LATEST VERSION: v1.3 - RELEASE NOTES
Pivotal Container Service v1.3

Restoring the Single Master Cluster

Page last updated:

This topic describes how to use BOSH Backup and Restore (BBR) to perform an in-place restore of your single master cluster. By performing this restore, you can restore the single master cluster to its previous state.

To perform a back up of a single master cluster with BBR, see the instructions in Backing up the Single Master Cluster.

Warning: When you restore the single master cluster, etcd is stopped in the API server. During this process, only currently deployed clusters function, and you cannot create new workloads.

Warning: BBR only backs up and restores the cluster etcd data. This includes the cluster-deployed workloads. Persistent volumes and other IaaS resources, such as load balancers of workloads, are not backed up and restored. Backup and restore for clusters deployed on vSphere with NSX-T is not yet supported.

Compatibility of Restore

This section describes the restrictions on a backup artifact for it to be restorable to another environment. This section is for guidance only. Pivotal highly recommends that operators validate their backups by using the backup artifacts in a restore.

The restrictions for a backup artifact to be restorable are the following:

  • Topology: BBR requires the BOSH topology of a deployment to be the same in the restore environment as it was in the backup environment.
  • Naming of instance groups and jobs: For any deployment that implements the backup and restore scripts, the instance groups and jobs must have the same names.
  • Number of instance groups and jobs: For instance groups and jobs that have backup and restore scripts, the same number of instances must exist.
  • Limited validation: BBR stores the backed up data into the corresponding instance groups and jobs in the restored environment, but cannot validate the restore beyond in other ways. For example, if the MySQL encryption key is different in the restore environment, the BBR restore might succeed but the restored MySQL database would be unusable.
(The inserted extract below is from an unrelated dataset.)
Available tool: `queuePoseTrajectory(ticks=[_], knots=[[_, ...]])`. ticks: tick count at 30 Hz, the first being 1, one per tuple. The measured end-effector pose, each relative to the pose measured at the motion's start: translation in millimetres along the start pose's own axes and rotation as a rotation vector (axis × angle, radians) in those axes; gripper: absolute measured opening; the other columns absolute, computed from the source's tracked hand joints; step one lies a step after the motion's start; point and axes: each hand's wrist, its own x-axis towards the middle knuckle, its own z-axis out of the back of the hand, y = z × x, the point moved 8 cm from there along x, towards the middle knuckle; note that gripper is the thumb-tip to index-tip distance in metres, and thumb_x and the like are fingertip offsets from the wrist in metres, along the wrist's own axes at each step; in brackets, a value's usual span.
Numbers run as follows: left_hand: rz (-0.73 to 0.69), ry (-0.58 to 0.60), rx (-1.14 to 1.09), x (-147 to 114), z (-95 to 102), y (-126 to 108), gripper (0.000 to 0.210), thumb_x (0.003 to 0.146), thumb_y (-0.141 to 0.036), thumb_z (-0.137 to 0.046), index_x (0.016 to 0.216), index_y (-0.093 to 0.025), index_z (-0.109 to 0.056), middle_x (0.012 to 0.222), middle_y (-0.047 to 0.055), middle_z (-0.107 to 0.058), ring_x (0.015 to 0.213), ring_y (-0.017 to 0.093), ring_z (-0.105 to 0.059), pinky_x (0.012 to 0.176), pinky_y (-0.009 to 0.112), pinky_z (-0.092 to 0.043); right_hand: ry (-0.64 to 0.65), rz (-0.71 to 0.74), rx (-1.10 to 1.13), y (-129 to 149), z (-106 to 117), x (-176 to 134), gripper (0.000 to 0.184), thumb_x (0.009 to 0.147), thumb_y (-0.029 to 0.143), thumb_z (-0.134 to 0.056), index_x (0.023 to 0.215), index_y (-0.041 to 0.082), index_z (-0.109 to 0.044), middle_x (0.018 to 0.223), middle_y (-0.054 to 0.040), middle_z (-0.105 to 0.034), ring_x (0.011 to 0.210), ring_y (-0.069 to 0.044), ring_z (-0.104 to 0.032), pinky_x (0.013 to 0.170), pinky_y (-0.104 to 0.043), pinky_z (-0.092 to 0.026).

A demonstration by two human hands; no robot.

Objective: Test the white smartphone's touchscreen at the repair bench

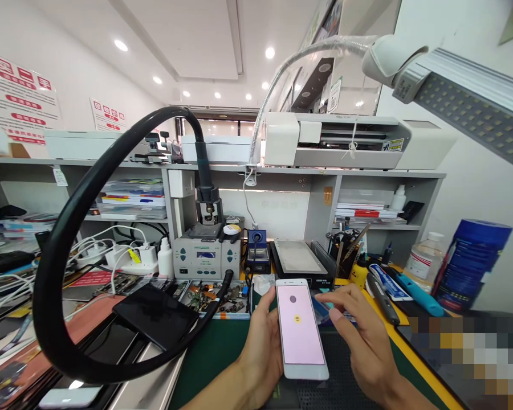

Note: A change in VM size or underlying hardware should not affect the ability of BBR to restore data, as long as adequate storage space to restore the data exists.

Prerequisites

Before using the result of the backup to restore to a destination environment, verify that the current environment and the destination environment are compatible. For more information, see Compatibility of Restore in Restoring the Single Master Cluster.

Before you begin restoring your PKS cluster deployment, perform the following steps:

Download the Root CA Certificate

Download the root certificate authority (CA) certificate for your PKS deployment by following the steps below.

  1. From the Ops Manager Installation Dashboard, click your username in the top right corner.

  2. Navigate to Settings > Advanced.

  3. Click Download Root CA Cert.

Record Your PKS Cluster BOSH Deployment Name

Locate and record your PKS Cluster BOSH deployment name by following the steps below.

  1. On the command line, run the following command to log in:

    pks login -a PKS-API -u USERNAME -k
    
    See Log in to the PKS CLI for more information about the pks login command.

  2. To find the cluster ID associated with the cluster you want to back up, run the following command:

    pks cluster CLUSTER-NAME
    

    Where CLUSTER-NAME is the name of your cluster. From the output of this command, record the value of UUID.

  3. From the Ops Manager Installation Dashboard, click the Director tile.

  4. Select the Credentials tab.

  5. Navigate to Bosh Commandline Credentials and click Link to Credential.

  6. Copy the credential value.

  7. SSH into your jumpbox. For more information about the jumpbox, see Installing BOSH Backup and Restore.

  8. To retrieve your PKS Cluster BOSH deployment name, run the following command:

    BOSH-CLI-CREDENTIALS deployments | grep UUID
    

    Where:

    • BOSH-CLI-CREDENTIALS is the credential value that you copied in the previous step.
    • UUID is the cluster UUID that you recorded in Record Your PKS Cluster BOSH Deployment Name.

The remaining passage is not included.